(WORK ITEM):
Within the lines below, find those that hold the string "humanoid" and copy each one.

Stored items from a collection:
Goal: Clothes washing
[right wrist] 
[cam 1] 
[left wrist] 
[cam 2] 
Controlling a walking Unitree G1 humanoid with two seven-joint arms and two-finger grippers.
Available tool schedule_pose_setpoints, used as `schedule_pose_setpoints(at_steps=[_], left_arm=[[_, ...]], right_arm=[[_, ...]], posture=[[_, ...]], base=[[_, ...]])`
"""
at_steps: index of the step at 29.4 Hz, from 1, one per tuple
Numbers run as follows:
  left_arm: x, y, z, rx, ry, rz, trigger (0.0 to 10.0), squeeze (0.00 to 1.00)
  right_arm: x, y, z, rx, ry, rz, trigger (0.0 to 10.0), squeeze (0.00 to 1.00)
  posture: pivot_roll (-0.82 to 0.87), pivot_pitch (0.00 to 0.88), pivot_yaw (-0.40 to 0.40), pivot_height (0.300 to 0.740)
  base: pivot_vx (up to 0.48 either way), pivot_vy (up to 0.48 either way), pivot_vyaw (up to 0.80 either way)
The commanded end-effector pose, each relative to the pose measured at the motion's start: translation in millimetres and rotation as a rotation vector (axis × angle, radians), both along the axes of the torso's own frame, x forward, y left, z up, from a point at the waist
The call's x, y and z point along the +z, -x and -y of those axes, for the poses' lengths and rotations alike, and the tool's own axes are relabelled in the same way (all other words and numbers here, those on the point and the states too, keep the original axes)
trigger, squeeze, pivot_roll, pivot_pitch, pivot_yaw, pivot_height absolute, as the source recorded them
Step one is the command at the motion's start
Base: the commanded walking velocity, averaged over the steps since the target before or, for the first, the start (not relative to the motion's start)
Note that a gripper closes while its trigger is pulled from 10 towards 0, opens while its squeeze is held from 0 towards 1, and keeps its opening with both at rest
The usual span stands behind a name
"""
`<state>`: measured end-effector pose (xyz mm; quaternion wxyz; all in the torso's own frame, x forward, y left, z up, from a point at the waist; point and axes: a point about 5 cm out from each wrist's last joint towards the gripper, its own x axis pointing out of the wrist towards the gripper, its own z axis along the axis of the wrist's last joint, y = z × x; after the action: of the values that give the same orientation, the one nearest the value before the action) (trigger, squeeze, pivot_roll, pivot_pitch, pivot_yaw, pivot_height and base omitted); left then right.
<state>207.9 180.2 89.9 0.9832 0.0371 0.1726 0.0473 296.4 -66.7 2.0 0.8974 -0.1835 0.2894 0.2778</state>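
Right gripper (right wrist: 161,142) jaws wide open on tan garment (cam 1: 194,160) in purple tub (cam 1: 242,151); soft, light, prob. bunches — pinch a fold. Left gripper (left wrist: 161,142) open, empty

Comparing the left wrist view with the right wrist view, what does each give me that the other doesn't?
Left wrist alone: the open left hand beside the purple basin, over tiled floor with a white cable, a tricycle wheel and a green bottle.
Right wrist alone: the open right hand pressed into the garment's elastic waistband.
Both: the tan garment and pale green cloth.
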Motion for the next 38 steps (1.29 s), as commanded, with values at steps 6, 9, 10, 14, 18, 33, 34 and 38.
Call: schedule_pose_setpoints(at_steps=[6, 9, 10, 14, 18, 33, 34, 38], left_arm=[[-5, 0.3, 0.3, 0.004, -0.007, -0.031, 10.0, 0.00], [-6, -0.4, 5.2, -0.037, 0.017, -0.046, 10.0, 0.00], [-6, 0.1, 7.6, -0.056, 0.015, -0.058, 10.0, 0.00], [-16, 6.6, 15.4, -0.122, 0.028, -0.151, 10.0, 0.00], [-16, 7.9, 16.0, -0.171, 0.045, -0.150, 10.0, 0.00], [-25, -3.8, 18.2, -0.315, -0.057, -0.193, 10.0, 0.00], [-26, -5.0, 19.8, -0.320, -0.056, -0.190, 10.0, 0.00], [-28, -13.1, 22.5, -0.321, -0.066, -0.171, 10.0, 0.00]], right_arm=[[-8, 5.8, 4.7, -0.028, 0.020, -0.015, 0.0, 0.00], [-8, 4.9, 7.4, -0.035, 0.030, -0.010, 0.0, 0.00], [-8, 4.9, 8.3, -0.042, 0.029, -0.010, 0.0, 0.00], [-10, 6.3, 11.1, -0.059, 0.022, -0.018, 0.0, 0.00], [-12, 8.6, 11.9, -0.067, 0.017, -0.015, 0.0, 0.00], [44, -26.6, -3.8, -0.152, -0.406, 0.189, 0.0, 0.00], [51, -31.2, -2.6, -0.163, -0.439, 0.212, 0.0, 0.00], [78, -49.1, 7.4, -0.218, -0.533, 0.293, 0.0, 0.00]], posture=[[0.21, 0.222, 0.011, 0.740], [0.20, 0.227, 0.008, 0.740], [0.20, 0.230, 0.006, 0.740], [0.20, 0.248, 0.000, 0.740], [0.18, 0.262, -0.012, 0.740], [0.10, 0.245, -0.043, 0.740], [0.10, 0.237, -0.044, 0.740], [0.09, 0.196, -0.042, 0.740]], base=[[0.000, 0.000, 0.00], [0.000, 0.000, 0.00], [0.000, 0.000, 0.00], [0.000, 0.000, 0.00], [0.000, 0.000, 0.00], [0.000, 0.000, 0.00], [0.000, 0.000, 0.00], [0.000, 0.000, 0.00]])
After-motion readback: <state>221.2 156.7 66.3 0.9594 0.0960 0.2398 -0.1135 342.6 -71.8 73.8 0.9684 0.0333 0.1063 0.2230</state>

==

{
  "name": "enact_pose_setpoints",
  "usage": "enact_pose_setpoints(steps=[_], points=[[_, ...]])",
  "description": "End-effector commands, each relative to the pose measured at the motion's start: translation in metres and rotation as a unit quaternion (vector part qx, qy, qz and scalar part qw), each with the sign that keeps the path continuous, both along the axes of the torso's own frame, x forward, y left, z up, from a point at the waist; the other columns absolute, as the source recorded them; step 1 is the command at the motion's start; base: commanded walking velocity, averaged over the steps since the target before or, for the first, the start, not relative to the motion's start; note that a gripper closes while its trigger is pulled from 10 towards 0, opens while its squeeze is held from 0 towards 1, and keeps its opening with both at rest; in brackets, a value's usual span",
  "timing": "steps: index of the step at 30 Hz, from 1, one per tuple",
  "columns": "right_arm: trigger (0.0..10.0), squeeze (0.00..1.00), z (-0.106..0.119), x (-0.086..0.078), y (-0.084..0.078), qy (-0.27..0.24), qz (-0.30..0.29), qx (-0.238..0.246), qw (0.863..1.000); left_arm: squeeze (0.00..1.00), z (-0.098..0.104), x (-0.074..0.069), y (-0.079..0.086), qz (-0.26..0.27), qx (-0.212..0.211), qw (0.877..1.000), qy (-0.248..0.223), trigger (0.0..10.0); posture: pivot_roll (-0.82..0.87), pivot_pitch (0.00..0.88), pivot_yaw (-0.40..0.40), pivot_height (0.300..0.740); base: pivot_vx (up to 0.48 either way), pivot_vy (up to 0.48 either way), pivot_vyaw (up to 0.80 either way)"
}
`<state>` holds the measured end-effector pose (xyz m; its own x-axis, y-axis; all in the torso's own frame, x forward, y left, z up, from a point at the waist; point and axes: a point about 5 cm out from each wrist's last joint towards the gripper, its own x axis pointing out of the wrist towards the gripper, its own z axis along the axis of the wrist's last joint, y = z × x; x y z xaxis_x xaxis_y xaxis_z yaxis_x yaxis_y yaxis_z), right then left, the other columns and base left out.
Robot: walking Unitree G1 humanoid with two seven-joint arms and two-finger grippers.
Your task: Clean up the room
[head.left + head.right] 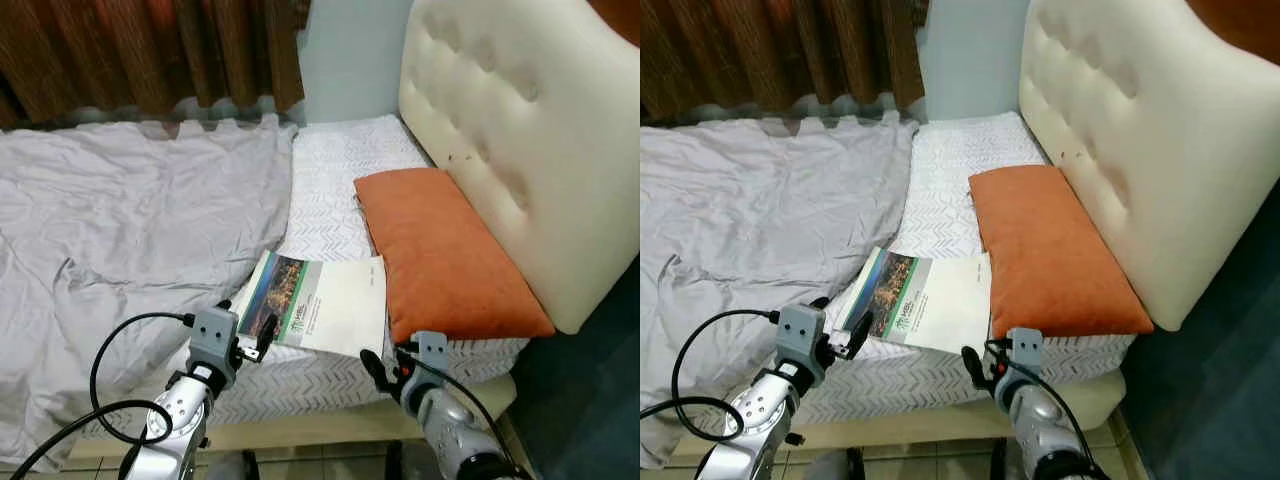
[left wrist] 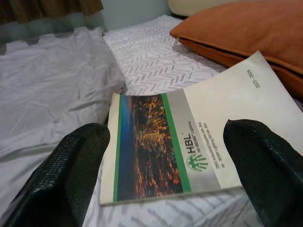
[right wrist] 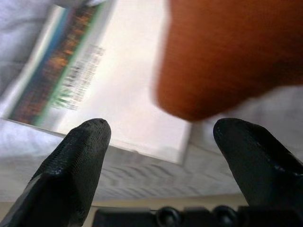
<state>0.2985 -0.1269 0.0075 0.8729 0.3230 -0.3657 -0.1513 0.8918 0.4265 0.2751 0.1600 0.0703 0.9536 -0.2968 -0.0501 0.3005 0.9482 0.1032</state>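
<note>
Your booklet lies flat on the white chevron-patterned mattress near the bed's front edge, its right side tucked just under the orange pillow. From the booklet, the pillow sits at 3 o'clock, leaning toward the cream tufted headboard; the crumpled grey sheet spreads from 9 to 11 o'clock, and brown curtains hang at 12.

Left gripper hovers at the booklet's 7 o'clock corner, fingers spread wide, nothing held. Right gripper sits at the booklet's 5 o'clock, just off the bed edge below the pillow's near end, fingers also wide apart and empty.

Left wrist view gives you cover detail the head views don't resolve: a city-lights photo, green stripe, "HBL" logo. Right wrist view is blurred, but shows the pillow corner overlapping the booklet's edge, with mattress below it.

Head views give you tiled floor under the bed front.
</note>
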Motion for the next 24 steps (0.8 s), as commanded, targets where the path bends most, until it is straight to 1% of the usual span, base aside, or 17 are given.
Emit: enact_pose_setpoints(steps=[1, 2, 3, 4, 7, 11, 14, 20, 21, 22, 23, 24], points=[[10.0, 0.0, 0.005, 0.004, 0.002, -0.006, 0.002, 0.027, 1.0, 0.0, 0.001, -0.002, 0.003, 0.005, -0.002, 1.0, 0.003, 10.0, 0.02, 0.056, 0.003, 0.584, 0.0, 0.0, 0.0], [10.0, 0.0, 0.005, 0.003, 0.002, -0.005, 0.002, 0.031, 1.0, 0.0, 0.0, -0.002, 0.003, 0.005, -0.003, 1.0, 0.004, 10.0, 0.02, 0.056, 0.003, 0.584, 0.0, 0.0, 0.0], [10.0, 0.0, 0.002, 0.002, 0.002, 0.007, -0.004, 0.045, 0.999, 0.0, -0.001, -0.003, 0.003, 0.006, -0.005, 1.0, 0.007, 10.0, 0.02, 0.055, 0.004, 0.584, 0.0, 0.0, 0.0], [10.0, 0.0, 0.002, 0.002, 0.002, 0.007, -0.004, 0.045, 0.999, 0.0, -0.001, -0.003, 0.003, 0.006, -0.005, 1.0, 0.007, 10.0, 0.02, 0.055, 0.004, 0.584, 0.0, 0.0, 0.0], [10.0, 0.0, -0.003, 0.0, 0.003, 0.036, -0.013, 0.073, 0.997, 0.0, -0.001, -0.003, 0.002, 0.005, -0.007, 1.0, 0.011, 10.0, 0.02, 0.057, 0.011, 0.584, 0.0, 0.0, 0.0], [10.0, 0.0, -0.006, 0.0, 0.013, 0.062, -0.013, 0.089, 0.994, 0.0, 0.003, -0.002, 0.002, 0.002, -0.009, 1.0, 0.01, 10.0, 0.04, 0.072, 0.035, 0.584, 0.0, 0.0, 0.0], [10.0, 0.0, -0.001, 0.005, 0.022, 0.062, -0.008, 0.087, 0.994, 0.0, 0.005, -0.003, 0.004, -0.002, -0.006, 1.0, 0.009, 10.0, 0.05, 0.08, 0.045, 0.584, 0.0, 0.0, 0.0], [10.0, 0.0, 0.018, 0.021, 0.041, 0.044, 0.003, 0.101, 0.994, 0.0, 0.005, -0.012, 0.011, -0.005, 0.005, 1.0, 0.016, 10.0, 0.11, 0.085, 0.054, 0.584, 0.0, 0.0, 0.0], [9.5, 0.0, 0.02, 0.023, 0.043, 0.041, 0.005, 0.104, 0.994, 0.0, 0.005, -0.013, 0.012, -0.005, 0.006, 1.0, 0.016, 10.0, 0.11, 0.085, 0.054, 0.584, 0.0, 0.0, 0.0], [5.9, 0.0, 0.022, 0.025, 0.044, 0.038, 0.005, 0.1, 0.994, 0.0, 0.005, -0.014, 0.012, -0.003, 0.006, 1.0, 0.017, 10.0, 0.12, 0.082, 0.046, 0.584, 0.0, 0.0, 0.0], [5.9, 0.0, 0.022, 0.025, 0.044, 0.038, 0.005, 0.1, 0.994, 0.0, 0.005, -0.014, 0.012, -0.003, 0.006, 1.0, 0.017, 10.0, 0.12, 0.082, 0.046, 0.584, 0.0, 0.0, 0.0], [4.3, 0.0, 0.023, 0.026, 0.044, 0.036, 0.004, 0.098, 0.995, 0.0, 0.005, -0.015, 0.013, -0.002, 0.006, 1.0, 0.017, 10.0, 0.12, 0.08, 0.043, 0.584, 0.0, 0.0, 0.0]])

(ANSWER BOX):
Controlling a walking Unitree G1 humanoid with two seven-joint arms and two-finger grippers.
Robot: walking Unitree G1 humanoid with two seven-joint arms and two-finger grippers.

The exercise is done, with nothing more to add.